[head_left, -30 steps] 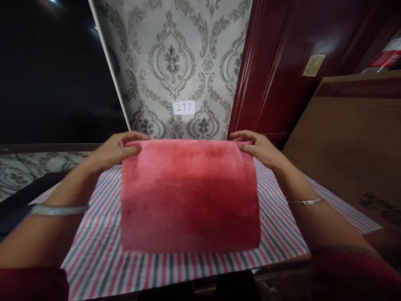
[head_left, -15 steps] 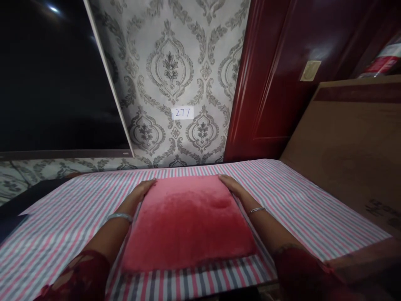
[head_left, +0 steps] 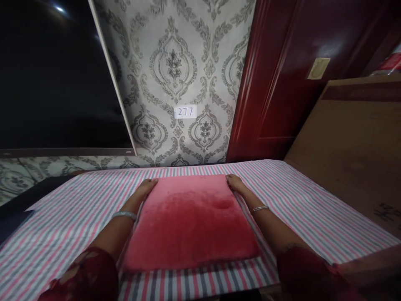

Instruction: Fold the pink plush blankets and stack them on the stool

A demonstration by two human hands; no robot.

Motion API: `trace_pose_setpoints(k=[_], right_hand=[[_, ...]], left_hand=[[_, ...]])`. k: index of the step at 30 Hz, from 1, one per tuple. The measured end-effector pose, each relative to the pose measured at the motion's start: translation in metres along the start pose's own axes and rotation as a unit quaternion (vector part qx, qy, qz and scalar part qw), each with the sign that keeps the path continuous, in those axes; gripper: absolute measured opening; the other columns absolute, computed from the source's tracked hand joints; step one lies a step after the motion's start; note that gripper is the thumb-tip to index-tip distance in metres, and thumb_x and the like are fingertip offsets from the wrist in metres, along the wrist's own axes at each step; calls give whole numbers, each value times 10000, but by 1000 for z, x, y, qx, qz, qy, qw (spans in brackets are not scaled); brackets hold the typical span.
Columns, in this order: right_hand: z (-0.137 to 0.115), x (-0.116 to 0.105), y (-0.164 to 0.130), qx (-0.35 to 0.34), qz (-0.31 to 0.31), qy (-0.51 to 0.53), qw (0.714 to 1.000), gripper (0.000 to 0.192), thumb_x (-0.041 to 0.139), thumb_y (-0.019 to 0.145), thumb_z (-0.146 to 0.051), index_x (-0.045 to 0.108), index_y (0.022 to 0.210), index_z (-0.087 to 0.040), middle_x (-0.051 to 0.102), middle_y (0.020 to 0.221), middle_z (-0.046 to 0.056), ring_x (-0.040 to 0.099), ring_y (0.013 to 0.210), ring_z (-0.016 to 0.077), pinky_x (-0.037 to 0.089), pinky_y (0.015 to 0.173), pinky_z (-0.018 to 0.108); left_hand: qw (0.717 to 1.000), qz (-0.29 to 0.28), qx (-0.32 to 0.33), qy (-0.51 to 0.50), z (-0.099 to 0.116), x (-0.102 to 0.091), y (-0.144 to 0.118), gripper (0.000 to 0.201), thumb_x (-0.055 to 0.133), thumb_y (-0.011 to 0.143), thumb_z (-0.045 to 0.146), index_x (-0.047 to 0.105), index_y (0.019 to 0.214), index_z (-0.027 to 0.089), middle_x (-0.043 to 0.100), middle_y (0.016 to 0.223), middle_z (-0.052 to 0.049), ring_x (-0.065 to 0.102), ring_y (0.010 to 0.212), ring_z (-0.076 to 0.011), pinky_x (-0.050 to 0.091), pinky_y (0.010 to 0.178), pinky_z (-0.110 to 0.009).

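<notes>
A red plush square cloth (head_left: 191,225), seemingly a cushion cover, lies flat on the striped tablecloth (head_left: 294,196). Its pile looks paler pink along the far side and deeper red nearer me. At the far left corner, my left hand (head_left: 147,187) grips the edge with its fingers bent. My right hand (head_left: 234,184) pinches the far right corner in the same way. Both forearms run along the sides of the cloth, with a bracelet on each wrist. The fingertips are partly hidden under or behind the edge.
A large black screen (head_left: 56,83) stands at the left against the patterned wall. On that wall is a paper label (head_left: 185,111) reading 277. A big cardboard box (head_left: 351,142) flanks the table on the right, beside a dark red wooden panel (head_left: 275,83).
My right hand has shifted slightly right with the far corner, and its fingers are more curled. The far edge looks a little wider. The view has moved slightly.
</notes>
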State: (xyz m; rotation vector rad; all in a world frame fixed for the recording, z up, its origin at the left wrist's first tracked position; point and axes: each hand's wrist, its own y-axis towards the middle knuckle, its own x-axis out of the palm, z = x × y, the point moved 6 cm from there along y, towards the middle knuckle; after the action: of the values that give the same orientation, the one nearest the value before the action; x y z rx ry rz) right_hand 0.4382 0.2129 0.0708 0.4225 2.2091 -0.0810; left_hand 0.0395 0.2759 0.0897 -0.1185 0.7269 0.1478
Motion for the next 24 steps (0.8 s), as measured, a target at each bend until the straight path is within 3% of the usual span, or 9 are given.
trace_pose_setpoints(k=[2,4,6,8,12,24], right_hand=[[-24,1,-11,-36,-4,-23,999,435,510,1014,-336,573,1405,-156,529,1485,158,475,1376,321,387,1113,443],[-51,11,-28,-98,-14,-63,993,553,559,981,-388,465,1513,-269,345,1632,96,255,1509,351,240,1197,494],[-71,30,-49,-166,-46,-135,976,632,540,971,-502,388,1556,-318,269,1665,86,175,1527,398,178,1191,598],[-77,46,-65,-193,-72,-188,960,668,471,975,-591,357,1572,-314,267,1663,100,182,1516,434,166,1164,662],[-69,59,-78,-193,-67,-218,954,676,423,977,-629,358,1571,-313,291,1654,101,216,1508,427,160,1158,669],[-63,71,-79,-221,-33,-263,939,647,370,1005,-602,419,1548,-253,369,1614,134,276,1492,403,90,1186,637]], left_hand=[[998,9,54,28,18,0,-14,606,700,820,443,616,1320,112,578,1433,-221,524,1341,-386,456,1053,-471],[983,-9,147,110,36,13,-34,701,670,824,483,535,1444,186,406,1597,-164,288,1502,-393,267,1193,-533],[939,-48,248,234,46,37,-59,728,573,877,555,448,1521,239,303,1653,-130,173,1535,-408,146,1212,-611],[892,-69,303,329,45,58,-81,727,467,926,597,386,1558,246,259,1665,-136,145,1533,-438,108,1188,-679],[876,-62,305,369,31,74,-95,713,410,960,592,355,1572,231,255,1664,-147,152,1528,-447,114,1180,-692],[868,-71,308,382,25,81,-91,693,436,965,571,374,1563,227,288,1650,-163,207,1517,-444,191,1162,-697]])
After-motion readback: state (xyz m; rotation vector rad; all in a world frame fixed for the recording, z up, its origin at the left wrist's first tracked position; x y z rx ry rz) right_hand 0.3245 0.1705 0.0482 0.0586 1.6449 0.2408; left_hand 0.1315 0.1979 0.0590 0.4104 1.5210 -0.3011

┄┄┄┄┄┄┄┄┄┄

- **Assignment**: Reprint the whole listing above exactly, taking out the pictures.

- **Output**:
[head_left, -30 steps] 
[head_left, -15 steps] 
[head_left, +0 steps] 

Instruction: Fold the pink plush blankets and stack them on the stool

A demonstration by two human hands; no robot.

Motion API: `trace_pose_setpoints(k=[_], right_hand=[[_, ...]], left_hand=[[_, ...]])`. k: index of the step at 30 Hz, from 1, one per tuple. The measured end-effector pose, each relative to the pose measured at the motion's start: translation in metres along the start pose's own axes and rotation as a unit quaternion (vector part qx, qy, qz and scalar part qw), each with the sign that keeps the path continuous, in those axes; gripper: absolute measured opening; the other columns absolute, computed from the source's tracked hand joints; step one lies a step after the motion's start; note that gripper is the thumb-tip to index-tip distance in metres, and thumb_x and the like are fingertip offsets from the wrist in metres, along the wrist's own axes at each step; calls give whole numbers, each value times 10000, but by 1000 for z, x, y, qx, qz, qy, qw (spans in brackets are not scaled); brackets hold the typical span.
Columns, in this order: right_hand: z (-0.137 to 0.115), x (-0.116 to 0.105), y (-0.164 to 0.130), qx (-0.35 to 0.34), qz (-0.31 to 0.31), qy (-0.51 to 0.53), qw (0.714 to 1.000), gripper (0.000 to 0.192), thumb_x (-0.041 to 0.139), thumb_y (-0.019 to 0.145), thumb_z (-0.146 to 0.051), index_x (-0.045 to 0.108), index_y (0.022 to 0.210), index_z (-0.087 to 0.040), middle_x (-0.051 to 0.102), middle_y (0.020 to 0.221), middle_z (-0.046 to 0.056), ring_x (-0.040 to 0.099), ring_y (0.013 to 0.210), ring_z (-0.016 to 0.077), pinky_x (-0.037 to 0.089), pinky_y (0.015 to 0.173), pinky_z (-0.018 to 0.108); left_hand: qw (0.717 to 1.000), qz (-0.29 to 0.28), qx (-0.32 to 0.33), qy (-0.51 to 0.50), z (-0.099 to 0.116), x (-0.102 to 0.091), y (-0.144 to 0.118), gripper (0.000 to 0.201), thumb_x (-0.055 to 0.133), thumb_y (-0.011 to 0.143), thumb_z (-0.045 to 0.146), index_x (-0.047 to 0.105), index_y (0.019 to 0.214), index_z (-0.027 to 0.089), middle_x (-0.043 to 0.100), middle_y (0.016 to 0.223), middle_z (-0.052 to 0.049), ring_x (-0.065 to 0.102), ring_y (0.010 to 0.212), ring_z (-0.076 to 0.011), pinky_x (-0.050 to 0.091), pinky_y (0.010 to 0.178), pinky_z (-0.110 to 0.009).

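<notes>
A red plush square cloth (head_left: 191,225), seemingly a cushion cover, lies flat on the striped tablecloth (head_left: 294,196). Its pile looks paler pink along the far side and deeper red nearer me. At the far left corner, my left hand (head_left: 147,187) grips the edge with its fingers bent. My right hand (head_left: 234,184) pinches the far right corner in the same way. Both forearms run along the sides of the cloth, with a bracelet on each wrist. The fingertips are partly hidden under or behind the edge.
A large black screen (head_left: 56,83) stands at the left against the patterned wall. On that wall is a paper label (head_left: 185,111) reading 277. A big cardboard box (head_left: 351,142) flanks the table on the right, beside a dark red wooden panel (head_left: 275,83).
My right hand has shifted slightly right with the far corner, and its fingers are more curled. The far edge looks a little wider. The view has moved slightly.
</notes>
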State: (xyz m; rotation vector rad; all in a world frame fixed for the recording, z up, its origin at the left wrist's first tracked position; point and axes: each hand's wrist, its own y-axis towards the middle knuckle, its own x-axis out of the palm, z = x × y, the point moved 6 cm from there along y, towards the middle knuckle; after the action: of the values that give the same orientation, the one nearest the value before the action; x y z rx ry rz) right_hand 0.4382 0.2129 0.0708 0.4225 2.2091 -0.0810; left_hand 0.0395 0.2759 0.0897 -0.1185 0.7269 0.1478
Motion for the next 24 steps (0.8 s), as measured, a target at each bend until the straight path is within 3% of the usual span, or 9 are given.
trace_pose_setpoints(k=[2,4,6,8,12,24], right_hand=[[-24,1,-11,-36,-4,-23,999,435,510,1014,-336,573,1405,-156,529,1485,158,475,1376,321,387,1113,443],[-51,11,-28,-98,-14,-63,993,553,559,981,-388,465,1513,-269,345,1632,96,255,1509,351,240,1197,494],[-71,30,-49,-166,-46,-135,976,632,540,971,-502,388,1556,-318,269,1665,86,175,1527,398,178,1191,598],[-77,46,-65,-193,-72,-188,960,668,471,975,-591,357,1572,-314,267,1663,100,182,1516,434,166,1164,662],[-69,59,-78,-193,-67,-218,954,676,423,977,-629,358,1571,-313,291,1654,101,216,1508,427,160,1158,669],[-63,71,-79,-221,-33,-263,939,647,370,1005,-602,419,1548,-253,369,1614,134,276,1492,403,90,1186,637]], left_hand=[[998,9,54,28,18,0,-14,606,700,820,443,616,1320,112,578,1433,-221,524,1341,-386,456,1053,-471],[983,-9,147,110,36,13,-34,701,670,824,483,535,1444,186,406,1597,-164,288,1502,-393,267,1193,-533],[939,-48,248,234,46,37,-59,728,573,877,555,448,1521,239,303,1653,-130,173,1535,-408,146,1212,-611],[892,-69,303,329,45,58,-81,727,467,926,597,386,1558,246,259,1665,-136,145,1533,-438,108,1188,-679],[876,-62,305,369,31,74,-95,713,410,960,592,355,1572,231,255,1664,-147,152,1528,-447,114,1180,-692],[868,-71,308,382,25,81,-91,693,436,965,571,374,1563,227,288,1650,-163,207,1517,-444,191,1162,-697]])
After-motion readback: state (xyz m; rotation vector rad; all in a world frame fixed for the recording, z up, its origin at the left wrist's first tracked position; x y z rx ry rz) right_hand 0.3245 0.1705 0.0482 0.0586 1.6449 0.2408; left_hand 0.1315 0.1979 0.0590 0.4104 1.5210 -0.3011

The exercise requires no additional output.